# tesseract-ocr-for-php
**Repository Path**: fengxin_258/tesseract-ocr-for-php
## Basic Information
- **Project Name**: tesseract-ocr-for-php
- **Description**: A wrapper to work with Tesseract OCR inside PHP.
- **Primary Language**: Unknown
- **License**: MIT
- **Default Branch**: master
- **Homepage**: None
- **GVP Project**: No
## Statistics
- **Stars**: 1
- **Forks**: 0
- **Created**: 2020-05-05
- **Last Updated**: 2025-03-11
## Categories & Tags
**Categories**: Uncategorized
**Tags**: None
## README
# Tesseract OCR for PHP
A wrapper to work with Tesseract OCR inside PHP.
[![Circle CI][circleci_badge]][circleci]
[![AppVeyor][appveyor_badge]][appveyor]
[![Codacy][codacy_badge]][codacy]
[![Test Coverage][test_coverage_badge]][test_coverage]
[![Latest Stable Version][stable_version_badge]][packagist]
[![Total Downloads][total_downloads_badge]][packagist]
[![Monthly Downloads][monthly_downloads_badge]][packagist]

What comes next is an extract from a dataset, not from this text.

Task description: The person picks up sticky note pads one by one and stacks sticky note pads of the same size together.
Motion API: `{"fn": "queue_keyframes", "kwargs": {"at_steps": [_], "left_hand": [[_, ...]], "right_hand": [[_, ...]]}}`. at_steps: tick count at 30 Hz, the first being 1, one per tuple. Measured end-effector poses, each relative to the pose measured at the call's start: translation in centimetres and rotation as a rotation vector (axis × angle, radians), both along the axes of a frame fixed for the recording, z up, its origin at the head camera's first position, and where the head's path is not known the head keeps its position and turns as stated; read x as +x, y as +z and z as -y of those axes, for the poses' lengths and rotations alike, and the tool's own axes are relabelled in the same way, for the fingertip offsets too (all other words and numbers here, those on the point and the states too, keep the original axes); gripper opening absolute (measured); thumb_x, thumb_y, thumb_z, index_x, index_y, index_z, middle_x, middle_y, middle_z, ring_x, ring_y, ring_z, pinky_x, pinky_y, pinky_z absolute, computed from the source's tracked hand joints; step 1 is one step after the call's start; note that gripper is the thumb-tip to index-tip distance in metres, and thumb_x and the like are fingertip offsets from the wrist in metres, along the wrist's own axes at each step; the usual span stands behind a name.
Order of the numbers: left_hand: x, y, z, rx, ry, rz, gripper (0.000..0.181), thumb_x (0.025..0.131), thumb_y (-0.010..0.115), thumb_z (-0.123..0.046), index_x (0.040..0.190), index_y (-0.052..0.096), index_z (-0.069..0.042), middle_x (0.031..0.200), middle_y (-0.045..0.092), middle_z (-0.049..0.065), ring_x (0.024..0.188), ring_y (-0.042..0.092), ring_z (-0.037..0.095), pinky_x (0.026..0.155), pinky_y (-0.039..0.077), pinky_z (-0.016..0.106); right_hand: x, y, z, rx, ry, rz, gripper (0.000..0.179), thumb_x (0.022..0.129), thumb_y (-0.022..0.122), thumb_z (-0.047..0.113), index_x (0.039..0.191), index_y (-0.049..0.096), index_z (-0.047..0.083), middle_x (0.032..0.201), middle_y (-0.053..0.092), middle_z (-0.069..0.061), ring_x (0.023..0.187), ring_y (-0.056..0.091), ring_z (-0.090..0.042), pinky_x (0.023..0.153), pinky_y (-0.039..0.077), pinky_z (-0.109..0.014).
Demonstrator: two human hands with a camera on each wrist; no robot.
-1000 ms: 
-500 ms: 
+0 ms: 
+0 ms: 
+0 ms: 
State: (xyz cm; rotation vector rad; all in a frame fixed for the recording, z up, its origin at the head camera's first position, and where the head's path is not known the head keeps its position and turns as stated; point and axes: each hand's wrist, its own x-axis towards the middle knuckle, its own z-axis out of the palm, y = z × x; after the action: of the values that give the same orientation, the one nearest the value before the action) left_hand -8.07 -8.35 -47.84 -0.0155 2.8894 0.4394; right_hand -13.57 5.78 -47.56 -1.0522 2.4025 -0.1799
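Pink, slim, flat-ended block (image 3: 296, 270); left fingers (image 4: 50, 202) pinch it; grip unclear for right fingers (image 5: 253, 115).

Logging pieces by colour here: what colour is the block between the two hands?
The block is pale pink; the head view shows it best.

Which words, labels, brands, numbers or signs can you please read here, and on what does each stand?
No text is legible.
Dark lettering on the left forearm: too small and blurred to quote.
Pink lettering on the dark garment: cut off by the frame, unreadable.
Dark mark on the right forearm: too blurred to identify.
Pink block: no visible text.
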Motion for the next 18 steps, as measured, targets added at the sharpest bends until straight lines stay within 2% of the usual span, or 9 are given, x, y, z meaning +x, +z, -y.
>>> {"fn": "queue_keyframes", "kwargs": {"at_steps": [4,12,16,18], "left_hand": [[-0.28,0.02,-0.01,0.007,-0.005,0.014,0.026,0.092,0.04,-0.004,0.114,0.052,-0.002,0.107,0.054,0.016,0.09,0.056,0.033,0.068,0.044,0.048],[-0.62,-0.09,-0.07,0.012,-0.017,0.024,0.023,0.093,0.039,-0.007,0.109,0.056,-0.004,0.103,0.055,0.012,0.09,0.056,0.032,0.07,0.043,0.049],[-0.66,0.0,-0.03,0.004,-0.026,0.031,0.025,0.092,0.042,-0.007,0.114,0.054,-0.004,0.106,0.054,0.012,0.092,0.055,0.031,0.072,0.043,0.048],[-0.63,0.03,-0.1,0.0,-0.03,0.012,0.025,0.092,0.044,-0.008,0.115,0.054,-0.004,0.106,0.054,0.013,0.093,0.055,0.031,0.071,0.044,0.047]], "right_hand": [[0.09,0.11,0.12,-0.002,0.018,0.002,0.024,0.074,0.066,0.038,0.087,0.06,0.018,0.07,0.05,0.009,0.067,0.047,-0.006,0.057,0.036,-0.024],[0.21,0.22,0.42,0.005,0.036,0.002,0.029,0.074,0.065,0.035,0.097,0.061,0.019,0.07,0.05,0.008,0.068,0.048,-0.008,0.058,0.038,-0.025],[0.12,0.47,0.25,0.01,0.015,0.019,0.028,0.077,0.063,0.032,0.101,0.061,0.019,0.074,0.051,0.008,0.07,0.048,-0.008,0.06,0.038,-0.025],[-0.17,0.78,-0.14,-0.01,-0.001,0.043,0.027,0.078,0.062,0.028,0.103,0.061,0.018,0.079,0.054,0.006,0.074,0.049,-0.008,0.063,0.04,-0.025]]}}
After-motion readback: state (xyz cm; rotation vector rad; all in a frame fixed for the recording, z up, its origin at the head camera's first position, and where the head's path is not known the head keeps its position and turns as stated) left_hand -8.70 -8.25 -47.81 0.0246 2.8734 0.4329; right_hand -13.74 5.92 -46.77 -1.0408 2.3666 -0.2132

[![Join the chat][gitter_badge]][gitter]
[![Tweet][twitter_badge]][tweet_intent]
## Installation
Via [Composer][]:
$ composer require thiagoalessio/tesseract_ocr
:bangbang: **This library depends on [Tesseract OCR][], version _3.02_ or later.**
### ![][windows_icon] Note for Windows users
There are [many ways][tesseract_installation_on_windows] to install
[Tesseract OCR][] on your system, but if you just want something quick to
get up and running, I recommend installing the [Capture2Text][] package with
[Chocolatey][].
choco install capture2text --version 3.9
:warning: Recent versions of [Capture2Text][] stopped shipping the `tesseract` binary.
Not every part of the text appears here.